The appellant was then placed in a detention cell with the three other suspects to the same crime. No attorney came to confer with the appellant. Special Agent Volk testified that nine hours later, after obtaining from another suspect a statement implicating the appellant:
A: I had occasion to come back. I was tired and I was up until 10:00 or 11:00 in the morning and I went home, slept a couple of hours, and came back in the afternoon to prepare the report, and that’s when I was in the vicinity of the MP desk and the detention cell, and I was talking with them and asked them if they were getting food, if they were being treated okay, and also had told them that we had information — that I had information, which I did, in the form of a statement, that these four people had committed a robbery, admitted by Hunter. The conversation with the people — they wanted to talk to me individually.
Q: They wanted to talk to you?
A: They wanted to talk to me individually.
Q: PFC Hill wanted to talk to you?
*118 A: He was one of them. I don’t know exactly what order I took them down out of the D-cell.
The appellant was questioned a second time and advice was given under Article 31, UCMJ, and Miranda/Tempia
Did the government in this ease meet the heavy burden of showing that the appellant knowingly, intelligently and voluntarily waived his privilege against self-incrimination? I believe the answer is yes.

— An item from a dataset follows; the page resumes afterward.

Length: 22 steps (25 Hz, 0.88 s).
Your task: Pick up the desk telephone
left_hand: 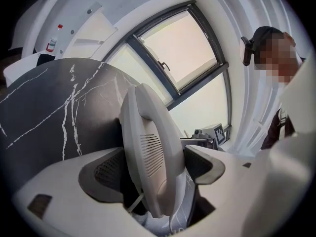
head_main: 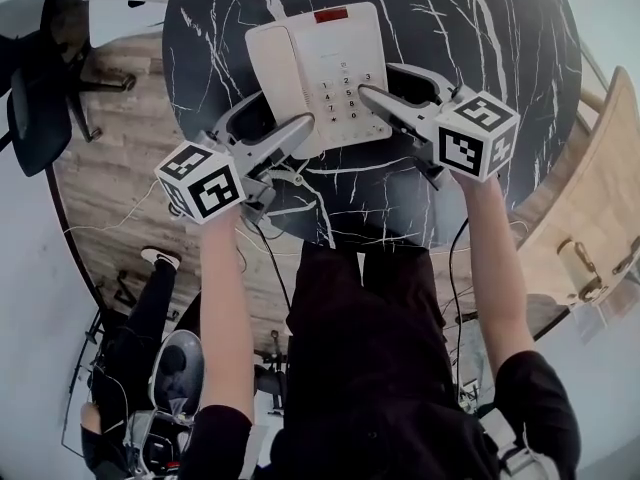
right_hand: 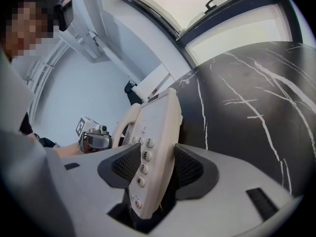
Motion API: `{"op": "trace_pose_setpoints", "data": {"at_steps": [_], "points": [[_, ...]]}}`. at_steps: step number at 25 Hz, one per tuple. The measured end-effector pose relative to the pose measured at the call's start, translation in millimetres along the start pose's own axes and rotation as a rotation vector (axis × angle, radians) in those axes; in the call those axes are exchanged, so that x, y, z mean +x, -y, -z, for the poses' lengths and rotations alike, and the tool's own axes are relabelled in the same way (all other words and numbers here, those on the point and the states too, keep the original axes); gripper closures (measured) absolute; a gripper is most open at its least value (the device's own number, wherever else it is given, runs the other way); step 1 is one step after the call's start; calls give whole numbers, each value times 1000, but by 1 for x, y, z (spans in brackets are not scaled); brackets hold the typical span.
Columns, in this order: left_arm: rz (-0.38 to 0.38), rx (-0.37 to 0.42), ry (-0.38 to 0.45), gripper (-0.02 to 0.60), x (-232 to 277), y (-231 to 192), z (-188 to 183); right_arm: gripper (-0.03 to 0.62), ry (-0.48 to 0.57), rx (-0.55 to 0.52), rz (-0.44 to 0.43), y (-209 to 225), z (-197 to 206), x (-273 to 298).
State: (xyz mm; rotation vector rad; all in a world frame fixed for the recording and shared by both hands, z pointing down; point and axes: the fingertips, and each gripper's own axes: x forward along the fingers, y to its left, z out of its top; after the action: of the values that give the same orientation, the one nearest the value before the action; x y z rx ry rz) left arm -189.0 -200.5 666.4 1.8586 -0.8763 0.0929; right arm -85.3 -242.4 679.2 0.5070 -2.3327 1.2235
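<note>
Round black table (head_main: 480,28) with white veining fills the upper half of the head view, above a wood floor (head_main: 110,168) at centre left; a large window (left_hand: 182,48) backs the left gripper view. We see the person's dark clothing (head_main: 370,348) in the lower centre, both forearms stretched up the frame. Next in size, the cream desk telephone (head_main: 320,58) lies on the table at upper centre, keys facing up. The left gripper (head_main: 275,116) meets its lower left corner; in that gripper's own view we find the jaws spread wide on either side of the handset (left_hand: 148,152), a dark gap showing beside the left-hand pad. The right gripper (head_main: 378,80) takes the telephone's right edge; in its own view the pads press on the keypad (right_hand: 144,162) face and on the underside, pinching the body. The left marker cube (head_main: 200,180) and the right marker cube (head_main: 478,133) cap the grippers at mid-frame. Smallest, a red panel (head_main: 330,14) sits at the telephone's top edge.
</note>
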Motion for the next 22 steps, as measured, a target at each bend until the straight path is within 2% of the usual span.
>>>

As can be seen from the testimony, the request to discuss the matter the second time was initiated by the appellant. Further, the appellant now had added to his knowledge the fact that one of his co-suspects had made a statement which implicated him. One other significant factor must be weighed; when the appellant was advised of his rights the second time around, he knew what would happen if he said he wanted the advice of counsel: the interrogation would stop. He had been there just that morning.
This court implemented Article 31, UCMJ, in 1967 with the case of United States v. Tempia, 16 U.S.C.M.A. 629, 37 C.M.R. 249 (1967), wherein a majority accepted the rationale of this privilege to confer with counsel as set forth in Miranda.
I believe a blanket prohibition against a police officer’s subsequent communications with a suspect who has previously requested counsel is, at least under the circumstances of the present case, not consistent with the Supreme Court’s position on this matter.
. See Brewer v. Williams, 430 U.S. 387, 97 S.Ct. 1232, 51 L.Ed.2d 424 (1977).
. See also Miranda v. Arizona, 384 U.S. 436, 444, 86 S.Ct. 1602, 16 L.Ed.2d 694 (1966).
. See Michigan v. Mosley, 423 U.S. 96, 104 n.10, 96 S.Ct. 321, 46 L.Ed.2d 313 (1975).
. United States v. Tempia, 16 U.S.C.M.A. 629, 37 C.M.R. 249 (1967).
. Michigan v. Mosley, supra 423 U.S. at 102, 96 S.Ct. 321; United States v. Rodriguez-Gastelum, 569 F.2d 482 (9th Cir. 1978).
Concurrence Opinion
(concurring):
The law requires that an interview be terminated upon the request of an accused to consult with counsel. Miranda v. Arizona, 384 U.S. 436, 86 S.Ct. 1602, 16 L.Ed.2d 694 (1966); United States v. Tempia, 16 U.S.C.M.A. 629, 37 C.M.R. 249 (1967). To permit the subsequent renewal of that interview without assuring that the accused has in fact consulted with an attorney and does not desire the presence of that attorney during the further interrogation, renders the fundamental right vulnerable to sabotage. Therefore, if the rights conferred by Articles 27 and 31, Uniform Code of Military Justice, 10 U.S.C. §§ 827 and 831, are to have meaning, I am of the opinion that once an accused requests counsel during an interview by a law enforcement agent and the interview is terminated therefor, subsequent renewal of that interview is not permissible without the presence of counsel unless properly waived.
. Naturally, if the interviewing agent does ascertain that the suspect or accused has seen an attorney, the agent is required to give counsel notice of the renewal of the interview. United States v. Lowry, 2 M.J. 55 (C.M.A.1976); United States v. McOmber, 1 M.J. 380 (C.M.A. 1976).